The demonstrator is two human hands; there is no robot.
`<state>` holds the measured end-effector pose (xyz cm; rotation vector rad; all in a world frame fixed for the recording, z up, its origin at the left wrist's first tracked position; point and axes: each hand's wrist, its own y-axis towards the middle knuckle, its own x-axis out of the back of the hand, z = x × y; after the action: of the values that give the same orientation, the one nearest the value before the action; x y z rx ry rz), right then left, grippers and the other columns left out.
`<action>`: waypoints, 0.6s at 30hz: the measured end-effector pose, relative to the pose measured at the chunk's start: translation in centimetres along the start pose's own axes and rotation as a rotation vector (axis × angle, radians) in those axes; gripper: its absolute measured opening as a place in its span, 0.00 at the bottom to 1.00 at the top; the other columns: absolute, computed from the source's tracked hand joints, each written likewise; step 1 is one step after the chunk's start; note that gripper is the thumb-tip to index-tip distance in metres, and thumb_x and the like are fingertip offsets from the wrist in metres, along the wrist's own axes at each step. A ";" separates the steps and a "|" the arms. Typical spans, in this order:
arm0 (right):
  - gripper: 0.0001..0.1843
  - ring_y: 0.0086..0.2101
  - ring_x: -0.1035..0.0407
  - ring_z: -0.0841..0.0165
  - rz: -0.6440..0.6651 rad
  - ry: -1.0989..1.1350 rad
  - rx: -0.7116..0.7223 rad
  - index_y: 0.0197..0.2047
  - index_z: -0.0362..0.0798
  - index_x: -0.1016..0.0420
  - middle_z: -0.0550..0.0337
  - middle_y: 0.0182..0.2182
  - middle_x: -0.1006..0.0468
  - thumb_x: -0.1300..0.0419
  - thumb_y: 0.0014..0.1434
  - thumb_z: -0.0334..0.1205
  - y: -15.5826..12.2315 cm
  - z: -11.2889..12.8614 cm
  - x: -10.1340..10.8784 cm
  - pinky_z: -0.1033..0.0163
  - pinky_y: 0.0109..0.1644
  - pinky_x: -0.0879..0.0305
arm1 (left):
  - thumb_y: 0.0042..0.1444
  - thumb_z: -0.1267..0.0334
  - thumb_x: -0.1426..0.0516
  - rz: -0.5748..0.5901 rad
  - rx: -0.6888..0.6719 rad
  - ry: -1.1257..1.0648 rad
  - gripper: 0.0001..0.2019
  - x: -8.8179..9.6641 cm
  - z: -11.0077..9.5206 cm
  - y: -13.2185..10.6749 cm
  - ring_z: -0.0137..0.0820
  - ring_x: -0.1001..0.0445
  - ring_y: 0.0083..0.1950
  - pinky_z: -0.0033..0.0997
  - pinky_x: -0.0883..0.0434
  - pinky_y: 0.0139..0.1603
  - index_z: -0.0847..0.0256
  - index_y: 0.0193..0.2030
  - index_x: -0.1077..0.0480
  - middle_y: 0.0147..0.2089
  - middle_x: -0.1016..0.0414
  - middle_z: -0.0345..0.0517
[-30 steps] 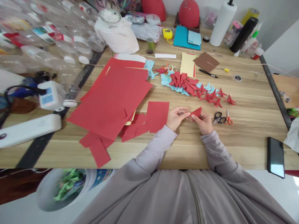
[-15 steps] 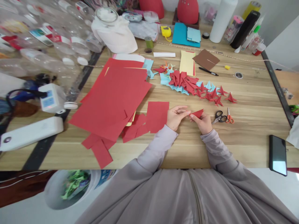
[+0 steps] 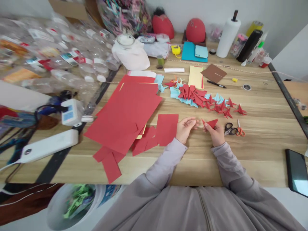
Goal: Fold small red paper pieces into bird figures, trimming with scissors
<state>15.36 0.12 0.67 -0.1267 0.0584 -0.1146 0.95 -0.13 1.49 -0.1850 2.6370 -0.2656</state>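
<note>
My right hand (image 3: 217, 133) pinches a small folded piece of red paper (image 3: 212, 123), with a thin point sticking up at its left end. Just left of it, my left hand (image 3: 184, 129) is apart from the paper, its fingers loosely curled and somewhat blurred, with nothing seen between them. Beyond the hands lies a row of folded red paper cranes (image 3: 220, 107) among light blue ones (image 3: 218, 98). A square of red paper (image 3: 167, 128) lies beside my left hand. Black-handled scissors (image 3: 230, 129) and orange-handled scissors (image 3: 240, 129) lie right of my right hand.
Large red sheets (image 3: 125, 112) and red scraps (image 3: 112, 165) cover the left of the table. Many plastic bottles (image 3: 81, 61) crowd the far left, near a white power strip (image 3: 50, 146). A phone (image 3: 297, 171) overhangs the front right edge. A bin (image 3: 54, 205) stands below.
My left hand has come away from the folded red paper, which stays in my right hand. A thin point now shows at the paper's left end. The camera view has shifted.
</note>
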 end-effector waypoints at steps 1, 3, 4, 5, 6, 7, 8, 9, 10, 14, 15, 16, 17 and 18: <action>0.20 0.19 0.32 0.70 -0.012 0.014 -0.012 0.23 0.45 0.25 0.60 0.20 0.22 0.31 0.41 0.55 0.1 -0.1 0.1 0.64 0.25 0.32 | 0.41 0.56 0.32 0.003 0.005 0.001 0.19 0.0 0.0 0.0 0.30 0.23 0.30 0.29 0.27 0.32 0.65 0.37 0.26 0.34 0.20 0.49; 0.20 0.19 0.32 0.70 0.002 0.014 -0.026 0.23 0.45 0.25 0.59 0.19 0.22 0.30 0.41 0.54 0.2 -0.2 0.2 0.64 0.25 0.33 | 0.39 0.57 0.32 0.015 0.019 0.025 0.19 0.0 0.2 -0.1 0.30 0.23 0.30 0.29 0.27 0.32 0.65 0.36 0.26 0.33 0.20 0.49; 0.19 0.19 0.32 0.70 0.022 -0.003 -0.019 0.23 0.45 0.24 0.59 0.19 0.23 0.30 0.41 0.54 0.1 -0.3 0.1 0.64 0.25 0.33 | 0.39 0.57 0.31 0.025 0.030 0.040 0.19 0.0 0.3 -0.1 0.30 0.23 0.31 0.29 0.27 0.33 0.65 0.36 0.26 0.34 0.20 0.49; 0.19 0.19 0.32 0.71 0.041 -0.021 -0.008 0.23 0.45 0.24 0.60 0.19 0.23 0.30 0.41 0.54 0.0 -0.4 0.1 0.64 0.24 0.34 | 0.38 0.57 0.31 0.031 0.036 0.054 0.19 0.0 0.5 -0.1 0.30 0.23 0.32 0.29 0.27 0.33 0.65 0.36 0.26 0.34 0.20 0.48; 0.18 0.19 0.32 0.71 0.065 -0.039 0.003 0.23 0.45 0.24 0.60 0.18 0.23 0.31 0.42 0.53 -0.1 -0.4 0.1 0.64 0.25 0.34 | 0.38 0.57 0.31 0.047 0.046 0.072 0.19 0.0 0.6 -0.1 0.30 0.23 0.31 0.29 0.27 0.33 0.65 0.36 0.25 0.32 0.21 0.47; 0.18 0.20 0.32 0.70 0.089 -0.059 0.015 0.23 0.46 0.24 0.60 0.18 0.23 0.31 0.43 0.53 -0.3 -0.5 0.0 0.64 0.26 0.33 | 0.38 0.58 0.31 0.051 0.044 0.086 0.18 -0.1 0.7 -0.1 0.28 0.25 0.29 0.29 0.27 0.33 0.65 0.35 0.25 0.30 0.21 0.45; 0.17 0.20 0.32 0.70 0.106 -0.078 0.030 0.22 0.46 0.24 0.59 0.18 0.23 0.31 0.44 0.52 -0.4 -0.5 0.0 0.64 0.27 0.33 | 0.39 0.58 0.32 0.058 0.035 0.106 0.17 -0.1 0.8 -0.1 0.27 0.26 0.27 0.28 0.28 0.33 0.65 0.34 0.25 0.27 0.22 0.43; 0.16 0.21 0.31 0.69 0.125 -0.097 0.042 0.24 0.46 0.23 0.59 0.19 0.22 0.32 0.46 0.52 -0.6 -0.6 -0.1 0.63 0.28 0.33 | 0.40 0.58 0.32 0.066 0.022 0.135 0.15 -0.1 0.8 -0.1 0.26 0.27 0.26 0.28 0.28 0.32 0.65 0.33 0.25 0.25 0.23 0.42; 0.16 0.22 0.30 0.69 0.136 -0.110 0.047 0.25 0.46 0.22 0.58 0.20 0.21 0.32 0.47 0.52 -0.7 -0.6 -0.1 0.63 0.28 0.32 | 0.41 0.59 0.33 0.063 0.014 0.160 0.13 -0.1 0.7 -0.2 0.25 0.27 0.25 0.27 0.29 0.32 0.65 0.32 0.25 0.23 0.24 0.41; 0.15 0.23 0.29 0.67 0.169 -0.122 0.048 0.27 0.47 0.20 0.55 0.24 0.19 0.33 0.48 0.52 -0.9 -0.8 0.0 0.61 0.29 0.31 | 0.44 0.60 0.35 0.063 0.024 0.231 0.10 0.0 0.3 -0.4 0.27 0.27 0.25 0.26 0.29 0.32 0.65 0.29 0.25 0.22 0.25 0.42; 0.15 0.23 0.29 0.67 0.176 -0.129 0.050 0.27 0.47 0.20 0.56 0.23 0.19 0.34 0.49 0.52 -0.9 -0.9 0.0 0.61 0.29 0.31 | 0.44 0.60 0.35 0.062 0.027 0.228 0.10 0.0 0.2 -0.5 0.27 0.26 0.25 0.27 0.29 0.32 0.64 0.29 0.25 0.22 0.25 0.42; 0.15 0.23 0.29 0.67 0.182 -0.131 0.057 0.27 0.47 0.20 0.56 0.23 0.19 0.34 0.49 0.52 -0.9 -0.9 0.1 0.61 0.29 0.30 | 0.44 0.59 0.35 0.064 0.031 0.226 0.10 0.0 0.2 -0.5 0.27 0.26 0.25 0.27 0.28 0.32 0.64 0.29 0.25 0.22 0.24 0.42; 0.15 0.23 0.29 0.67 0.188 -0.134 0.063 0.27 0.48 0.21 0.56 0.23 0.19 0.34 0.49 0.52 -0.9 -0.9 0.1 0.61 0.29 0.30 | 0.44 0.59 0.35 0.063 0.033 0.224 0.10 0.0 0.2 -0.6 0.27 0.26 0.25 0.27 0.28 0.32 0.64 0.30 0.25 0.22 0.24 0.42; 0.15 0.23 0.29 0.67 0.191 -0.138 0.067 0.27 0.48 0.21 0.56 0.24 0.19 0.34 0.50 0.52 -0.9 -0.9 0.1 0.61 0.29 0.30 | 0.44 0.59 0.35 0.062 0.032 0.221 0.10 0.0 0.1 -0.6 0.28 0.26 0.25 0.28 0.28 0.32 0.64 0.29 0.25 0.22 0.25 0.42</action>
<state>15.26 -0.88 -0.14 -0.0612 -0.0711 0.0835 1.05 -0.75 1.51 -0.0665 2.8491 -0.3239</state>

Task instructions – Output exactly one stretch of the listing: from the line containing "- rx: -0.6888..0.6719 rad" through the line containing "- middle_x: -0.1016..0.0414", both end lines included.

Reply –
  - rx: -0.6888..0.6719 rad
  - ry: -1.1257..1.0648 rad
  - gripper: 0.0001..0.2019
  - x: -8.8179..9.6641 cm
  - z: -11.0077..9.5206 cm
  - y: -13.2185..10.6749 cm
  - ring_z: -0.0137..0.0820
  - ring_x: -0.1001..0.0445
  - ring_y: 0.0083..0.1950
  - pinky_z: -0.0033..0.0997
  - pinky_x: -0.0883..0.0434
  - pinky_y: 0.0139..0.1603
  - index_z: -0.0847..0.0256
  - index_y: 0.0193..0.2030
  - index_x: -0.1077..0.0480
  - middle_y: 0.0147..0.2089
  - middle_x: -0.1016..0.0414

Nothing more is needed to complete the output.